Aesthetics in Times of Turmoil: A Conference on Intersections between Art and Ecology

Aesthetics in Times of Turmoil: A Conference on Intersections between Art and Ecology
March 22–23, 2024

CENTRE FOR PHILOSOPHY AND CULTURE
King’s University College at Western University, Canada

The conference will include keynote addresses from Paul Harris (Loyola Marymount University), Nina Zitani (Western University), and Jan Zwicky (Emerita, University of Victoria).

 

During intensifying ecological turbulence and geopolitical conflict, entrenched habits of thought might suggest that questions of the aesthetic and the beautiful are dispensable luxuries. Such attitudes presume an image of the aesthetic complicit with what Levinas calls a “dimension of evasion” and thus assume a metaphysical separation between human cultural practice and natural processes that is one conceptual root of ecological dysfunction.

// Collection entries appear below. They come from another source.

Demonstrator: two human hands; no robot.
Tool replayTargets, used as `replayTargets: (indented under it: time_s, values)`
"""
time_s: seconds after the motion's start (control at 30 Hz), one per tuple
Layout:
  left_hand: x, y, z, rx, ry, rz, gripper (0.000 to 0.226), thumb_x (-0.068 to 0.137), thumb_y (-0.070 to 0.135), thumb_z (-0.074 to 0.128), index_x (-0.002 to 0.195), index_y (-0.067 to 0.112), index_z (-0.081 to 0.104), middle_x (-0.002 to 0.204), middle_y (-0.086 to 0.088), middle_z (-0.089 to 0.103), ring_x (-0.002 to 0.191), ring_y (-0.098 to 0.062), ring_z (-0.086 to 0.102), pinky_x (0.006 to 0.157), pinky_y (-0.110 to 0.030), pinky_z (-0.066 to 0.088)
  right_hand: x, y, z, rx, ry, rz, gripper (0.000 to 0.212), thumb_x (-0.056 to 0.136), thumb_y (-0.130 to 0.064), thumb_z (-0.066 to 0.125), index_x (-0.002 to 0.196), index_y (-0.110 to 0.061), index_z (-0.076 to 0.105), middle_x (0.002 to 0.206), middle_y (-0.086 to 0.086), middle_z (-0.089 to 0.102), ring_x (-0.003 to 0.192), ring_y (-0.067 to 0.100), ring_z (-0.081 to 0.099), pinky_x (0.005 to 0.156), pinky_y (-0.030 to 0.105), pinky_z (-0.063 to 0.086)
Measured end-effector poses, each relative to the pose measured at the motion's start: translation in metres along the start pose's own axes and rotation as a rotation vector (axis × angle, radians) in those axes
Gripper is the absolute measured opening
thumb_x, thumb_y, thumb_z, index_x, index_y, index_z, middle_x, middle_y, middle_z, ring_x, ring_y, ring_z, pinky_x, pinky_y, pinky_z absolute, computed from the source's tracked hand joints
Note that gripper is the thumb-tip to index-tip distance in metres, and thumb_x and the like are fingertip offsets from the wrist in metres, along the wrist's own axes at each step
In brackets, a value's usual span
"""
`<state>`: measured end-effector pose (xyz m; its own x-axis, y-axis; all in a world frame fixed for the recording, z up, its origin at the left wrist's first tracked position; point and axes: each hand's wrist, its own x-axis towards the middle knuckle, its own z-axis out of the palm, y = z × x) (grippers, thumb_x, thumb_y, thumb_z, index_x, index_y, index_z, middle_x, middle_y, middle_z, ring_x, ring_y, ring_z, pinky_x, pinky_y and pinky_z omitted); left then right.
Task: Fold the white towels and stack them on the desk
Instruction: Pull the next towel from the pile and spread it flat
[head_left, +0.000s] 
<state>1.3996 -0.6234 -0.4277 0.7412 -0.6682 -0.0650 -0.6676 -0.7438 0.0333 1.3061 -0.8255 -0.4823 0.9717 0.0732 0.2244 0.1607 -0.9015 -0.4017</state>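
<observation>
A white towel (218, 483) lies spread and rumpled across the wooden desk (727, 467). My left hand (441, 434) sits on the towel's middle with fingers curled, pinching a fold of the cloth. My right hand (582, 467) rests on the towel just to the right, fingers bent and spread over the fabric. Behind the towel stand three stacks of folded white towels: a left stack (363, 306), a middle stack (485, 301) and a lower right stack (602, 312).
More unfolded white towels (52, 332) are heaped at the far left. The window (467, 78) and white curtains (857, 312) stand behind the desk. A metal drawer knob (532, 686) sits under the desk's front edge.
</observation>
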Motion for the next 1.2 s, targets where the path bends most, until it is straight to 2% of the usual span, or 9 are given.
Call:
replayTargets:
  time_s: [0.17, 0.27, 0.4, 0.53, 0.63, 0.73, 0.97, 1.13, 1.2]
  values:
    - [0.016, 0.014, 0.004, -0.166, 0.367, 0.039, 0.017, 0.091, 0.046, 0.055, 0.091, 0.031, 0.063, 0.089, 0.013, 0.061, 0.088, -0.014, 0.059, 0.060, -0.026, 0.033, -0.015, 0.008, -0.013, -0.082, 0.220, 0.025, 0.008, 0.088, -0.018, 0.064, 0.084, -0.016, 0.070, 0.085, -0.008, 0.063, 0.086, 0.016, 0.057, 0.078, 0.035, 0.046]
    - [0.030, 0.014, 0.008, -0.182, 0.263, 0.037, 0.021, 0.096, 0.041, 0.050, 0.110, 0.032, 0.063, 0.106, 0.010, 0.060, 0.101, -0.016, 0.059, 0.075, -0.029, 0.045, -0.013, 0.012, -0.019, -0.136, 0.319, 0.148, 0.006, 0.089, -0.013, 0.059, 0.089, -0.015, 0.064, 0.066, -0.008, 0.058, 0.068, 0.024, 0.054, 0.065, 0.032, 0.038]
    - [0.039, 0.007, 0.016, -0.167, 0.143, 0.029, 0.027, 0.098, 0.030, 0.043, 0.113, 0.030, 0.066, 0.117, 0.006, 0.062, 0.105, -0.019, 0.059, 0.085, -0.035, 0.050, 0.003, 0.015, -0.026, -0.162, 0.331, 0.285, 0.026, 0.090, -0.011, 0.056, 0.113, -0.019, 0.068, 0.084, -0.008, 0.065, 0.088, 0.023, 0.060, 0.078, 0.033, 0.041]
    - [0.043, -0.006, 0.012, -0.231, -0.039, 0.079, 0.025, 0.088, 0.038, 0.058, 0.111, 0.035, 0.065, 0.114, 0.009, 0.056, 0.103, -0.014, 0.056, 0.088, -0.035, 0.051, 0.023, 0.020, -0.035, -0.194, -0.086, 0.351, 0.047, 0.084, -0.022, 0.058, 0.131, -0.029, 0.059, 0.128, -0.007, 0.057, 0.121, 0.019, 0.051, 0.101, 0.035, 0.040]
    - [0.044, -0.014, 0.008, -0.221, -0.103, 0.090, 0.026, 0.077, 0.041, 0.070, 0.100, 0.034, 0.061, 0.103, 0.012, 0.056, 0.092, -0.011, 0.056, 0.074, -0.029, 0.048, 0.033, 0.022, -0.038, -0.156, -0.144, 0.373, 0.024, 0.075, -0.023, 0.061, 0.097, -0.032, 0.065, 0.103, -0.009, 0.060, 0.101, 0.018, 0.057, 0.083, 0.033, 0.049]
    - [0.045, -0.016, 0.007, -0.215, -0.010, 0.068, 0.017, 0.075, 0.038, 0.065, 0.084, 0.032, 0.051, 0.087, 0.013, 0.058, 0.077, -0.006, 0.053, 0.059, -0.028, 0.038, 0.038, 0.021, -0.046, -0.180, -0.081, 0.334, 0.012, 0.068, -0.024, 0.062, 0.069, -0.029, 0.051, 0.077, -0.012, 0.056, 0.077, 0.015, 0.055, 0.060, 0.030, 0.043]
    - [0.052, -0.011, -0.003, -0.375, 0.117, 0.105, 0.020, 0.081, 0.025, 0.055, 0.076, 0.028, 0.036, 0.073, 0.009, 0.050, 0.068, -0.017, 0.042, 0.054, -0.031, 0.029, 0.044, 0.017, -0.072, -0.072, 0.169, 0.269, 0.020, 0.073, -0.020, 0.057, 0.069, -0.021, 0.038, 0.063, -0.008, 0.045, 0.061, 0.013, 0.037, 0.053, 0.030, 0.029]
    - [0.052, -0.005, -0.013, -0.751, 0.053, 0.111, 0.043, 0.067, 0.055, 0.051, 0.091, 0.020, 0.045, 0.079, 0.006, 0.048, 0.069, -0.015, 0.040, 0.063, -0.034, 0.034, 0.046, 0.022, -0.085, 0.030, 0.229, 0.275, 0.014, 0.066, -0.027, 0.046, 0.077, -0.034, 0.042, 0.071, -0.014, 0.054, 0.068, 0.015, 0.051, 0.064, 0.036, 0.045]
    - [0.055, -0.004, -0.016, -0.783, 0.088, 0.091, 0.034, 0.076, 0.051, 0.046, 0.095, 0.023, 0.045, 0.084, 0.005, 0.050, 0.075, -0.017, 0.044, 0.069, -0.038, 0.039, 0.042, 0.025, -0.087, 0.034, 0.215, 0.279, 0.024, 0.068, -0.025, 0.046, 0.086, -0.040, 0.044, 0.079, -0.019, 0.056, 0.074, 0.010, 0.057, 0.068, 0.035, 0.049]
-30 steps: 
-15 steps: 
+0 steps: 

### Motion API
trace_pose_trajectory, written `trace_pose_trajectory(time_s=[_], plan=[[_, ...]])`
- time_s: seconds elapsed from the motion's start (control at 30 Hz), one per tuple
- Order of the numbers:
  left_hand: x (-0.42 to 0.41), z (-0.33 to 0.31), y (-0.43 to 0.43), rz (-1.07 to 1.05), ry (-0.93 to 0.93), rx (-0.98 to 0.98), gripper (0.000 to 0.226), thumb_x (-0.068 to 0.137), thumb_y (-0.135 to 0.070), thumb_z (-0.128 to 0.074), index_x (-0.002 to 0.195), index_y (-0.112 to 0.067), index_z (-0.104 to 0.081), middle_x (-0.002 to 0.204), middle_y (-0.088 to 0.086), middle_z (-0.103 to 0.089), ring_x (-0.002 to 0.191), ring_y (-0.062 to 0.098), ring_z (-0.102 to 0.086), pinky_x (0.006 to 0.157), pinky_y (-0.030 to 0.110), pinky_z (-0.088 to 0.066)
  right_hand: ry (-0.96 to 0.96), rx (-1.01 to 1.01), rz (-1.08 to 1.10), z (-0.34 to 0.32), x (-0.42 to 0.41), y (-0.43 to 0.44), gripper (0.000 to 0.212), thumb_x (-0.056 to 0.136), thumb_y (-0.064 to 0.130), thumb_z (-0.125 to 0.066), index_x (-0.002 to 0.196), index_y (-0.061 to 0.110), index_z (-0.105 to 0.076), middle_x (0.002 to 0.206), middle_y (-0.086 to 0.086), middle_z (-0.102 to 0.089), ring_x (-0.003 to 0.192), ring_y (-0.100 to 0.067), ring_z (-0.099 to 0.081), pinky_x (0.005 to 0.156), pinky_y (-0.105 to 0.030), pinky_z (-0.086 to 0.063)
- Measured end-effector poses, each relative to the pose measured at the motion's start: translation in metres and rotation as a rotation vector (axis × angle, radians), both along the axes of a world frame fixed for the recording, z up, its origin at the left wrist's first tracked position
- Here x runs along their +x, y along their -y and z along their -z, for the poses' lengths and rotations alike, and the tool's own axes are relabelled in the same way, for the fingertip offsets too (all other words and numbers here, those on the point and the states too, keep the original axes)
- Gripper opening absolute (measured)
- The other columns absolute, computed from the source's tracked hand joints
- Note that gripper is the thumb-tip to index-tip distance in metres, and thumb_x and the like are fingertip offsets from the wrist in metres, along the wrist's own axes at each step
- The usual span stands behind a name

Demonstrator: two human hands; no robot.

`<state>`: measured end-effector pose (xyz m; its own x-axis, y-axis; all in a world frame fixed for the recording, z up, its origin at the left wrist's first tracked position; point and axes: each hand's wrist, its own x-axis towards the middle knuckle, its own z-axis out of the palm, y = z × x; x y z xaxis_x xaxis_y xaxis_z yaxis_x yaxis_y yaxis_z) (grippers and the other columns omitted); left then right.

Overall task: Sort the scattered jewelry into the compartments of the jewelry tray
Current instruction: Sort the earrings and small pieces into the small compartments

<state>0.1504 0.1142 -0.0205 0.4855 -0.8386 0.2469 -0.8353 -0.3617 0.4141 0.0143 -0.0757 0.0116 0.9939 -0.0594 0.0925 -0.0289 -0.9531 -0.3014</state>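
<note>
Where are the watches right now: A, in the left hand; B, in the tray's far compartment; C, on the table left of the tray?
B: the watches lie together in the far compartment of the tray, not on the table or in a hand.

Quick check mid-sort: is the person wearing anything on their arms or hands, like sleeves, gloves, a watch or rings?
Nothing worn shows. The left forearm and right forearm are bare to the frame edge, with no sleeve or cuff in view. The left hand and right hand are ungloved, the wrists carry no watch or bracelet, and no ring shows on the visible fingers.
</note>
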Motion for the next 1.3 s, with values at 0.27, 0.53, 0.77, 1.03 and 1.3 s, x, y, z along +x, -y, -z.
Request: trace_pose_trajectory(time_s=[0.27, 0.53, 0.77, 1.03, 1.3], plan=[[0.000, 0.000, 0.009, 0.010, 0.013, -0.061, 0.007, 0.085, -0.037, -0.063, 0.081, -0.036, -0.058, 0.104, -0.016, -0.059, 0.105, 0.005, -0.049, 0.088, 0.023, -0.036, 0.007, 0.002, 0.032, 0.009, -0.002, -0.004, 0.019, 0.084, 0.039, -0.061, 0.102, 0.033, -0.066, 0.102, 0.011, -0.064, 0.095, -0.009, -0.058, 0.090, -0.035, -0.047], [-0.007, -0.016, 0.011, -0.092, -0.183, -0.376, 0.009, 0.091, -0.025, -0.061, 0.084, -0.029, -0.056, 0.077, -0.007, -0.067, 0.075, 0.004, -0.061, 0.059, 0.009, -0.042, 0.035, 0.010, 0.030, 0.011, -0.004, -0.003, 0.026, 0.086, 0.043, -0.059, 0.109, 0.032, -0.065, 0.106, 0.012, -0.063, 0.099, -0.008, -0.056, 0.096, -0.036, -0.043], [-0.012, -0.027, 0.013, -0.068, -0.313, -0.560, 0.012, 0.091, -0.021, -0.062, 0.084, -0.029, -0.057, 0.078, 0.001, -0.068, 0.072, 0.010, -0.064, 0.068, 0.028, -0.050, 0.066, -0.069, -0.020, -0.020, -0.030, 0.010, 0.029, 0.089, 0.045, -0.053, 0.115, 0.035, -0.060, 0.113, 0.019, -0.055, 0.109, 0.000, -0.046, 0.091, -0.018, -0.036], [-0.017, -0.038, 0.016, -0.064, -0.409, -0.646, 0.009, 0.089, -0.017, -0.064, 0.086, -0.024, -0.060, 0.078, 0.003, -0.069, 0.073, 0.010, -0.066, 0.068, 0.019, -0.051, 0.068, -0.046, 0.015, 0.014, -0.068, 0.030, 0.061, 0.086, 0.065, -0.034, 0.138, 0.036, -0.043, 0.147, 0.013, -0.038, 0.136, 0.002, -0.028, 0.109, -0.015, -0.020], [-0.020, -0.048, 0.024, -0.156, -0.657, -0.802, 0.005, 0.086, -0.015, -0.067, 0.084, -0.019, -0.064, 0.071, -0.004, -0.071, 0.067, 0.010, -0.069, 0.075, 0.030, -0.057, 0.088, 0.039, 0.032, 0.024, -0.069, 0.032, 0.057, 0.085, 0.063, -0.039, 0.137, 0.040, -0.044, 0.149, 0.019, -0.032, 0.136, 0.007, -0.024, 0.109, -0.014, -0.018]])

While such attitudes are understandable given the gravity of our interlocking planetary crises, they are based on deeply mistaken assumptions about aesthetics, the relation between contemplation of beauty and images of nature, and questions of spirit and sensibility in fostering ecological-being. This conference begins from the premise that the ecological crisis is partly a crisis in aesthetics. Even as part of this crisis lies in confusion over what is considered material necessities, it also arises through a fundamental misunderstanding of the role of beauty in fostering awareness of interconnections, human limits, and experience of the good as distinct from self-centered ego gratification. For these reasons, we suggest that the experience of beauty is a necessity that has been rendered contingent, while the possession of excessive and empty consumer goods are contingencies that have been packaged as necessities for happiness.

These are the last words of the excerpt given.